Marianne (Noémie Merlant), a painter, recalls her short time on a Brittany island in the new film from French film director, Céline Sciamma (Girlhood). Set in 1770, the young Marianne arrives at a remote manor house by boat, almost losing her canvases in the swell as she presents herself for her latest commission. She has been hired to paint Heloise (Adèle Haenel), a woman of a similar age who has been recalled from a convent in order to marry a Milanese man following the mysterious death of her sister (the man’s original intended bride), who may have thrown herself from nearby cliffs.
The painting is to satisfy Heloise’s husband to be, and having already refused to be painted by a male artist on account of not wanting to be married, Heloise’s mother instructs Marianne to assume the role of her reluctant daughter’s companion and complete a portrait in secret.

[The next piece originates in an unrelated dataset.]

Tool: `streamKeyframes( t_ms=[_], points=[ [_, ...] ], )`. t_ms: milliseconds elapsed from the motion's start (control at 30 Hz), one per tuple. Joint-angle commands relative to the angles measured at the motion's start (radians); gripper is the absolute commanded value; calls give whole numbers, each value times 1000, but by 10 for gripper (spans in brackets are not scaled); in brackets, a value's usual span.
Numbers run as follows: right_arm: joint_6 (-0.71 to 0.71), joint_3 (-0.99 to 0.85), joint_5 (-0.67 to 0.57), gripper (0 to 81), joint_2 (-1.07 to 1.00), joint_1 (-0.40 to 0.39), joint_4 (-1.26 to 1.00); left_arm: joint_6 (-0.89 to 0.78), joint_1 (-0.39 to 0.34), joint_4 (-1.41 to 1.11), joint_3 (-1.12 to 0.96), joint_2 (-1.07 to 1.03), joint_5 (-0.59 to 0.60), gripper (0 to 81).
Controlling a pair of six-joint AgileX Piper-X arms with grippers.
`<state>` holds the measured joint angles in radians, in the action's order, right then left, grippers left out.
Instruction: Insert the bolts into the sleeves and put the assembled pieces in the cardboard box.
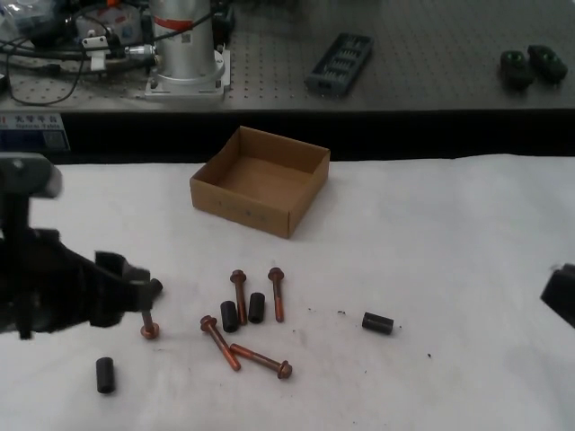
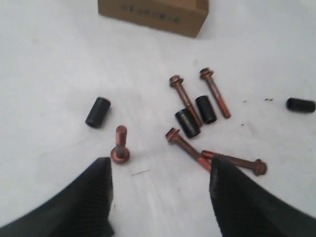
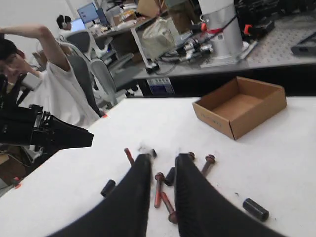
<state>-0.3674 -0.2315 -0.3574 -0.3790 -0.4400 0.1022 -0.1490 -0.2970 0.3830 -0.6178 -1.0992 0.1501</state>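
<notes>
From above, the cardboard box (image 1: 260, 180) stands open at the back of the white-covered counter (image 1: 449, 233). On its near side the loose bolts (image 1: 239, 294) and black sleeves (image 1: 256, 307) lie scattered, none joined. The upright bolt (image 1: 149, 328) stands on its head farther from the box, just beside the left end effector (image 1: 144, 289). From the left wrist, the left end effector (image 2: 160, 195) is spread wide and empty. The upright bolt (image 2: 120, 145) is just ahead, nearer one finger than the other, and a lone sleeve (image 2: 98, 112) lies close by. I'd say it needs centring on the shank and a gentle close above the flange, or the bolt will topple. From the right wrist, the right end effector (image 3: 161, 180) shows a narrow gap, holds nothing, and sits well back from the box (image 3: 240, 106). The cloth is plain white with a few dark specks. Beyond the box are a perforated metal worktop (image 1: 431, 54) and desks with monitors (image 3: 91, 11).
</notes>
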Motion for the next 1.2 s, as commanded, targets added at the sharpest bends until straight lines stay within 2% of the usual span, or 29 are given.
streamKeyframes(
  t_ms=[0, 100, 300, 567, 900, 1000, 1067, 1133, 1167],
  points=[
    [40, -9, 12, 151, -70, 1, 4, 21, -5, -28, -14, -86, -64, 435],
    [66, -9, 18, 151, -153, 1, -5, 19, -5, -71, -14, -149, -56, 435],
    [78, -9, 152, 151, -289, 1, -47, 14, -5, -181, 1, -261, -48, 435],
    [78, 0, 146, 151, -412, 1, -178, 21, -5, -312, 2, -391, -33, 435],
    [144, 5, 146, 151, -428, 1, -184, 21, -5, -452, 2, -512, -33, 417],
    [144, 5, 146, 151, -428, 1, -184, 21, -5, -469, 2, -544, -64, 332],
    [144, 5, 146, 151, -428, 1, -184, 37, -5, -471, 2, -561, -87, 212],
    [144, 5, 146, 151, -428, 1, -184, 77, -5, -471, 2, -574, -87, 32],
    [144, 5, 146, 151, -428, 1, -184, 86, -5, -467, 2, -575, -85, 2]
  ],
)
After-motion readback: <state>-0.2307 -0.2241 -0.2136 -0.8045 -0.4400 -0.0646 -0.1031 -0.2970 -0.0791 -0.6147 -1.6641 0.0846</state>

Sciamma summons gothic currents, invoking Hitchcock’s Rebecca and even Vertigo, in a depiction of surveillance morphing into romantic obsession as Marianne stalks Heloise, who in turn begins to look back. Portrait of a Lady on Fire is further evidence that cinema is the ideal vehicle for stories of desire and its relationship to looking and watching.
Both actresses are superb, conveying as much with their eyes as dialogue, as the cat-and-mouse tensions between their characters unravel into a love affair. There is much of interest in the ways in which the two women diverge from the norms of their time (Marianne has had to operate in secret for much of her training and career), but Sciamma is just as concerned with the thorny intersection of art and intimacy. Marianne struggles to capture Heloise’s essence initially, only breaking through and producing good, truthful work when the pair meet as equals and lovers.